» **Aim of the task**: Could you transcribe every record below exactly as it stands?

» **Dataset content**:
· · · · ·

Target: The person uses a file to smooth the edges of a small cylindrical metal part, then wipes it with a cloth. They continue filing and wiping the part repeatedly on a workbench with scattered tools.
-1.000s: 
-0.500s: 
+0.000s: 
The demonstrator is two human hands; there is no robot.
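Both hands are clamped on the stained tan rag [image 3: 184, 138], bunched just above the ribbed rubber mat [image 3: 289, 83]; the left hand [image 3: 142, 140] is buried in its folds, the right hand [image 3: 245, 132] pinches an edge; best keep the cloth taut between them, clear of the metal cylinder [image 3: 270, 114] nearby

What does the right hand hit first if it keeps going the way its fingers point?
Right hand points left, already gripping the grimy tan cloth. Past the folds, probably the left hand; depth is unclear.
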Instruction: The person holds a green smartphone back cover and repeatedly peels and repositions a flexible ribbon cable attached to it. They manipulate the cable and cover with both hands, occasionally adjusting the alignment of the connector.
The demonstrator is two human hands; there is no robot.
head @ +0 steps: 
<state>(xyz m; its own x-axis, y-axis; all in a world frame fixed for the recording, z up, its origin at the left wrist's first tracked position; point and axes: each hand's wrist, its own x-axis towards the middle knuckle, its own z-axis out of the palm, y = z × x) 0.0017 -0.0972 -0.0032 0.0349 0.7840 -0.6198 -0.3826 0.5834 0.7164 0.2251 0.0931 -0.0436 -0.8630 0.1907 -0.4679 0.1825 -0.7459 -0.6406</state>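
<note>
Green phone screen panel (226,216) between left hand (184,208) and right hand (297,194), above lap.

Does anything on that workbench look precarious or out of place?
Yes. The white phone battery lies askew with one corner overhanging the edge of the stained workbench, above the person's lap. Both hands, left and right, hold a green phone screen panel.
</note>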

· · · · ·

» **Response to the exercise**:
Target: The person uses a file to smooth the edges of a small cylindrical metal part, then wipes it with a cloth. They continue filing and wiping the part repeatedly on a workbench with scattered tools.
-1.000s: 
-0.500s: 
+0.000s: 
The demonstrator is two human hands; there is no robot.
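Both hands are clamped on the stained tan rag [image 3: 184, 138], bunched just above the ribbed rubber mat [image 3: 289, 83]; the left hand [image 3: 142, 140] is buried in its folds, the right hand [image 3: 245, 132] pinches an edge; best keep the cloth taut between them, clear of the metal cylinder [image 3: 270, 114] nearby

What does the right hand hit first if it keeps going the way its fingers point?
Right hand points left, already gripping the grimy tan cloth. Past the folds, probably the left hand; depth is unclear.
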Instruction: The person holds a green smartphone back cover and repeatedly peels and repositions a flexible ribbon cable attached to it. They manipulate the cable and cover with both hands, occasionally adjusting the alignment of the connector.
The demonstrator is two human hands; there is no robot.
head @ +0 steps: 
<state>(xyz m; its own x-axis, y-axis; all in a world frame fixed for the recording, z up, its origin at the left wrist's first tracked position; point and axes: each hand's wrist, its own x-axis towards the middle knuckle, its own z-axis out of the palm, y = z × x) 0.0017 -0.0972 -0.0032 0.0349 0.7840 -0.6198 -0.3826 0.5834 0.7164 0.2251 0.0931 -0.0436 -0.8630 0.1907 -0.4679 0.1825 -0.7459 -0.6406</state>
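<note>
Green phone screen panel (226,216) between left hand (184,208) and right hand (297,194), above lap.

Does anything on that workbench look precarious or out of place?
Yes. The white phone battery lies askew with one corner overhanging the edge of the stained workbench, above the person's lap. Both hands, left and right, hold a green phone screen panel.
</note>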

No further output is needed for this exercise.